Copy out each line below exactly as written.

▸ GIVEN MATERIAL:
==*==
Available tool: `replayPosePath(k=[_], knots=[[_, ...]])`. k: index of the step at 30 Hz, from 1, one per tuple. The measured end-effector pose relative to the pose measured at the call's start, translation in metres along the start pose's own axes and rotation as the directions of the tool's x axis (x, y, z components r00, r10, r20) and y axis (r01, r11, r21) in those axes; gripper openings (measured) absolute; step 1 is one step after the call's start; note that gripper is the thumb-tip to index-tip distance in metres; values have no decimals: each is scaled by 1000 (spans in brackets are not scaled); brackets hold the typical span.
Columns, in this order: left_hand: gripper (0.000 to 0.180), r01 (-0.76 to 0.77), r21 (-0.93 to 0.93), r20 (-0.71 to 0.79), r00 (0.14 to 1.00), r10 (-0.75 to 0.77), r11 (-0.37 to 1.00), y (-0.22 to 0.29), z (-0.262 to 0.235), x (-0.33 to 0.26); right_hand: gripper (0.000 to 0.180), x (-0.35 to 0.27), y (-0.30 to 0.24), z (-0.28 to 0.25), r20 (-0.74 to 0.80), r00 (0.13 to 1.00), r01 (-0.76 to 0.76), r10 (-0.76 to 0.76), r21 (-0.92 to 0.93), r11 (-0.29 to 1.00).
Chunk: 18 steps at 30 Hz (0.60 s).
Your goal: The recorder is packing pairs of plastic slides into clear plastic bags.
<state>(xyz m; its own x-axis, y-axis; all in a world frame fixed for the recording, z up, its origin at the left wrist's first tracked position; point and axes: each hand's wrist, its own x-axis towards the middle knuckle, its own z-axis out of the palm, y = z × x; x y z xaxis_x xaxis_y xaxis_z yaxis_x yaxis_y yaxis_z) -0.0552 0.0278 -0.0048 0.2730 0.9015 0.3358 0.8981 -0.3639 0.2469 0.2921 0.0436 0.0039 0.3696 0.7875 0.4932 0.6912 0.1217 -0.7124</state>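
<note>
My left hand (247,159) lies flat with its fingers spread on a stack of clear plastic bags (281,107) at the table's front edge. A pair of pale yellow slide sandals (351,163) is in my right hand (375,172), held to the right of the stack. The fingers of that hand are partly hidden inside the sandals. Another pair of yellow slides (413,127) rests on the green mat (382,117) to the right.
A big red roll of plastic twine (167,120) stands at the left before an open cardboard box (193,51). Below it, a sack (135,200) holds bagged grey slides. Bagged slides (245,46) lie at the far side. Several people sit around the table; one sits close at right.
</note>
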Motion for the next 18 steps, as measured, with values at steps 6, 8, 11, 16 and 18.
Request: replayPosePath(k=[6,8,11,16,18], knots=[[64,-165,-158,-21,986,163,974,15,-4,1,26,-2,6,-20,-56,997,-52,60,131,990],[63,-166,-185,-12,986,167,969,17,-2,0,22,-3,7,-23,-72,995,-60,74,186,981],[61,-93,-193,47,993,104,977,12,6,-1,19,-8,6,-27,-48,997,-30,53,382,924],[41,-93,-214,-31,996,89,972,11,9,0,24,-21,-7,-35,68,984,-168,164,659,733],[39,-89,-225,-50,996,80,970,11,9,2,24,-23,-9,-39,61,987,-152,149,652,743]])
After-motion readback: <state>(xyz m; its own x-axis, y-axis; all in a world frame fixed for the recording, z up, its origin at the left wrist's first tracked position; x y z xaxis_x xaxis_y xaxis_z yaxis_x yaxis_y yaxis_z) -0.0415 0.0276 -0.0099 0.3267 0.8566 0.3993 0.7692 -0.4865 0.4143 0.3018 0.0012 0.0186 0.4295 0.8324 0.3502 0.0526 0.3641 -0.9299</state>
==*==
▸ YOUR SOLUTION:
Available tool: `replayPosePath(k=[_], knots=[[_, ...]])`. k: index of the step at 30 Hz, from 1, one per tuple. The measured end-effector pose relative to the pose measured at the call's start, translation in metres along the start pose's own axes and rotation as the directions of the tool's x axis (x, y, z components r00, r10, r20) and y axis (r01, r11, r21) in those axes; gripper openings (measured) absolute; step 1 is one step after the call's start; note that gripper is the thumb-tip to index-tip distance in metres; values have no decimals: each is scaled by 1000 (spans in brackets are not scaled); brackets hold the typical span.
Columns, in this order: left_hand: gripper (0.000 to 0.180), r01 (-0.76 to 0.77), r21 (-0.93 to 0.93), r20 (-0.71 to 0.79), r00 (0.14 to 1.00), r10 (-0.75 to 0.77), r11 (-0.37 to 1.00), y (-0.22 to 0.29), z (-0.262 to 0.235), x (-0.33 to 0.26); right_hand: gripper (0.000 to 0.180), x (-0.35 to 0.27), y (-0.30 to 0.24), z (-0.28 to 0.25), r20 (-0.74 to 0.80), r00 (0.13 to 1.00), r01 (-0.76 to 0.76), r10 (-0.76 to 0.76), r21 (-0.92 to 0.93), r11 (-0.29 to 1.00).
Chunk: 18 steps at 30 Hz (0.60 s).
Your goal: The recorder is packing pairs of plastic slides into clear plastic bags.
<state>(xyz m; its own x-axis, y-axis; all in a world frame fixed for the recording, z up, its origin at the left wrist's first tracked position; point and axes: each hand's wrist, its own x-axis towards the middle knuckle, its own z-axis out of the palm, y = z × x; x y z xaxis_x xaxis_y xaxis_z yaxis_x yaxis_y yaxis_z) -0.0552 0.0278 -0.0048 0.2730 0.9015 0.3358 0.8981 -0.3639 0.2469 0.2921 0.0436 0.0039 0.3696 0.7875 0.4932 0.6912 0.1217 -0.7124</state>
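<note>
My left hand (247,159) lies flat with its fingers spread on a stack of clear plastic bags (281,107) at the table's front edge. A pair of pale yellow slide sandals (351,163) is in my right hand (375,172), held to the right of the stack. The fingers of that hand are partly hidden inside the sandals. Another pair of yellow slides (413,127) rests on the green mat (382,117) to the right.
A big red roll of plastic twine (167,120) stands at the left before an open cardboard box (193,51). Below it, a sack (135,200) holds bagged grey slides. Bagged slides (245,46) lie at the far side. Several people sit around the table; one sits close at right.
</note>
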Motion for the next 18 steps, as measured, with values at steps 6, 8, 11, 16 and 18.
Request: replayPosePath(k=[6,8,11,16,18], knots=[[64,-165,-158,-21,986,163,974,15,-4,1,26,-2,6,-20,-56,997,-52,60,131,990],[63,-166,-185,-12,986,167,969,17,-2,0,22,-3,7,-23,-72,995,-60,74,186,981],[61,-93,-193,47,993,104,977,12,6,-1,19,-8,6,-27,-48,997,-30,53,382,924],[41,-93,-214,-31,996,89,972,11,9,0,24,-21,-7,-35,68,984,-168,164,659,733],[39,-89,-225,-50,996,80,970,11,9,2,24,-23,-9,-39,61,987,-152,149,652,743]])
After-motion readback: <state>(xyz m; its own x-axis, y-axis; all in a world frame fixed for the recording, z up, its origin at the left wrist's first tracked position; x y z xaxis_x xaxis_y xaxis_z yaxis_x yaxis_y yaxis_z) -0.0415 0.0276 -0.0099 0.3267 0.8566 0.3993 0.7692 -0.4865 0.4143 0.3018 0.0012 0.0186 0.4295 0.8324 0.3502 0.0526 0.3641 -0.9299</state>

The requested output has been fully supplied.